A diferencia del primer episodio, este no generó corrección alguna desde el oficialismo: ni la presidenta Fernández ni la fracción legislativa oficialista desautorizaron a Chaves, y la Asamblea rechazó la moción opositora que buscaba condenarlo. La yuxtaposición revela un uso asimétrico del lenguaje democrático: exigente frente al adversario externo, tolerado frente al discurso que erosiona un contrapeso institucional propio.
Costa Rica cuenta, además, con un antecedente jurídico verificable. En el caso Certain Activities Carried Out by Nicaragua in the Border Area (Costa Rica v. Nicaragua), la Corte Internacional de Justicia determinó en su sentencia del 16 de diciembre de 2015 que Nicaragua había violado la soberanía territorial costarricense mediante la excavación de caños y el establecimiento de presencia militar en el norte de Isla Portillos, y ordenó posteriormente el pago de una indemnización (CIJ, 2015).

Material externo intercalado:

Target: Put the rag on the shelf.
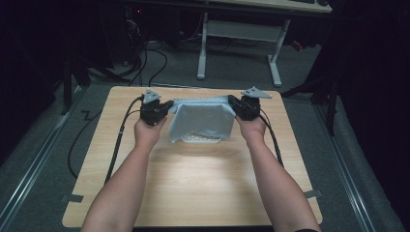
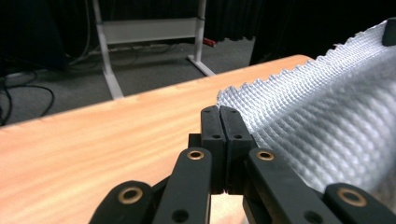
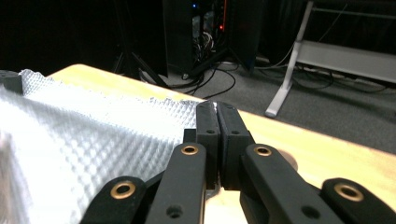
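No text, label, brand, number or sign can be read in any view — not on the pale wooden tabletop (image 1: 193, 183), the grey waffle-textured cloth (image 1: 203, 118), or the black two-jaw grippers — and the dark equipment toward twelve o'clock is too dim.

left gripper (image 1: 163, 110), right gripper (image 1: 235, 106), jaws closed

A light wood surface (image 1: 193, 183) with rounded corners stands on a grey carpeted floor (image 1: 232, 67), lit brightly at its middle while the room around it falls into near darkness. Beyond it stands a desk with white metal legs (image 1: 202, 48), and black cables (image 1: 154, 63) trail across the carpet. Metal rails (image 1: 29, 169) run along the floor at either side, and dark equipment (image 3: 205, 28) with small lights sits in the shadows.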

Por otro lado, la experiencia europea ofrece un marco comparativo útil. El Consejo Europeo concluyó formalmente que el régimen de Alexander Lukashenko, en Bielorrusia, organizó y facilitó el traslado de migrantes hacia Polonia, Lituania y Letonia como forma de presión política contra la Unión Europea, y respondió mediante sanciones específicas dirigidas a quienes contribuyeron a esa instrumentalización (CUE, 2021).
Resulta necesario distinguir entre una incursión estatal y la formación de comunidades migrantes ( aunque para la sociedad que recibe la inmigración, esto no se distingue) Asentamientos como La Carpio o León XIII reúnen a personas con situaciones migratorias diversas, donde ni siquiera la Fuerza Pública ingresa a estas zonas, lo mismo ocurre en Crucitas, como se entiende eso?
La pregunta planteada al inicio de este análisis puede responderse ahora con mayor precisión. La evidencia reunida, configura un escenario que amerita una evaluación institucional explícita:
- Las excarcelaciones masivas y su tasa de reincidencia.
- La consolidación autoritaria del régimen Ortega-Murill.,
- Los antecedentes confirmados de violación de la soberanía costarricense.
- Los casos verificados de instrumentalización migratoria en Europa.
La percepción ciudadana de pérdida gradual de control territorial, señalada en la introducción, encuentra en estos elementos una base objetiva que merece atención pública, independientemente de que cada hecho.
Fortalecer la comunicación preventiva y las capacidades de seguridad fronteriza representa, en consecuencia, una medida de gobernanza responsable y no una respuesta alarmista. Prevenir no implica criminalizar a las personas nicaragüenses ni abandonar la tradición humanitaria costarricense; implica proteger simultáneamente la soberanía nacional, los derechos humanos y la confianza ciudadana. La serenidad democrática consiste en reconocer los riesgos con precisión, informar con responsabilidad y responder mediante medidas legales, proporcionadas y basadas en evidencia.